In the listing that follows, the lines starting at the one containing "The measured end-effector" and ending at the one containing "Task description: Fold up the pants" are to be returned exactly, both boundary lines included, and no others.

*Given material*.
◆ ◆ ◆ ◆ ◆ ◆ ◆

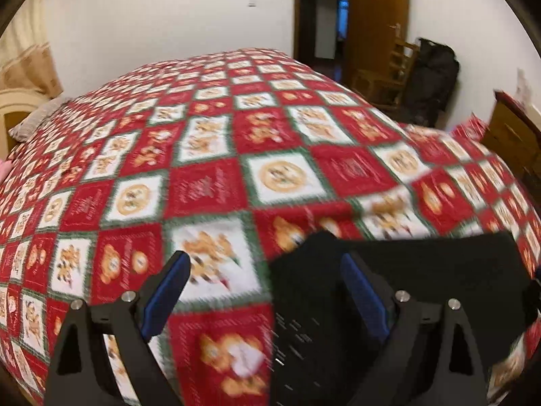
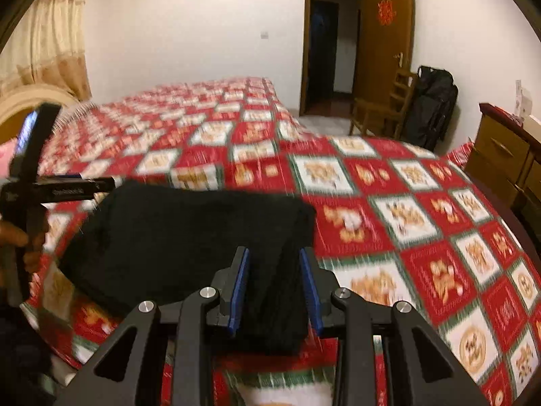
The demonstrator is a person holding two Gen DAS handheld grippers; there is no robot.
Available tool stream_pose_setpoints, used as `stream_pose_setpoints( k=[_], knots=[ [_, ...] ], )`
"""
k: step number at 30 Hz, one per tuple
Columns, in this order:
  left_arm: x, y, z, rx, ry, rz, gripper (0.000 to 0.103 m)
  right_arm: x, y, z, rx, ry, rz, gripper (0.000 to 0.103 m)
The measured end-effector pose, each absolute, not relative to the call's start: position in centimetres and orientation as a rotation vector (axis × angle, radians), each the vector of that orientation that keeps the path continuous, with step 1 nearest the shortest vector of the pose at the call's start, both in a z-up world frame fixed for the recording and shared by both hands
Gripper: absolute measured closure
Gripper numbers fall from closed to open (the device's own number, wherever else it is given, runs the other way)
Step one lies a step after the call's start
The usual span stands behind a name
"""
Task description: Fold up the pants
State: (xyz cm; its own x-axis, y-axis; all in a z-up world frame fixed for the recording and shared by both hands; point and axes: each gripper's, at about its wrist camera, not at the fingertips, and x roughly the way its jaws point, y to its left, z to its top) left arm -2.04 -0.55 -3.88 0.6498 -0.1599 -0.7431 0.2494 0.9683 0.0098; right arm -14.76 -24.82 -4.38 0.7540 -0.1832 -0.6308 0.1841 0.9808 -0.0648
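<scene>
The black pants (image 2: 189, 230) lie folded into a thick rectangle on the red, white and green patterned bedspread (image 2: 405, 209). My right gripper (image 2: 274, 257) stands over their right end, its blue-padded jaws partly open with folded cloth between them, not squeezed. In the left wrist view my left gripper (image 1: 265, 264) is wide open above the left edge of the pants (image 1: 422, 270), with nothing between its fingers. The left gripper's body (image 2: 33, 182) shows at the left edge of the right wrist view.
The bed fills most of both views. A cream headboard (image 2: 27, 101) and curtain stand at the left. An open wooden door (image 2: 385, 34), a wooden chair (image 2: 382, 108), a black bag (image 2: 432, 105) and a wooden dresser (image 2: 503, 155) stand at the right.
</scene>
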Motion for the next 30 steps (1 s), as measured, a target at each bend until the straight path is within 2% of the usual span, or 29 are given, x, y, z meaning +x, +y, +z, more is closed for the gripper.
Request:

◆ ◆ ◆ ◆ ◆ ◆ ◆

*Solution to the problem*.
The measured end-effector pose, each absolute, not relative to the call's start: position in centimetres and orientation as a rotation vector (axis × angle, radians), each the vector of that orientation that keeps the path continuous, with step 1 nearest the shortest vector of the pose at the call's start, both in a z-up world frame fixed for the recording and shared by both hands
Gripper: absolute measured closure
Gripper numbers fall from closed to open (the device's own number, wherever else it is given, runs the other way)
Step one lies a step after the call's start
The usual span stands behind a name
"""
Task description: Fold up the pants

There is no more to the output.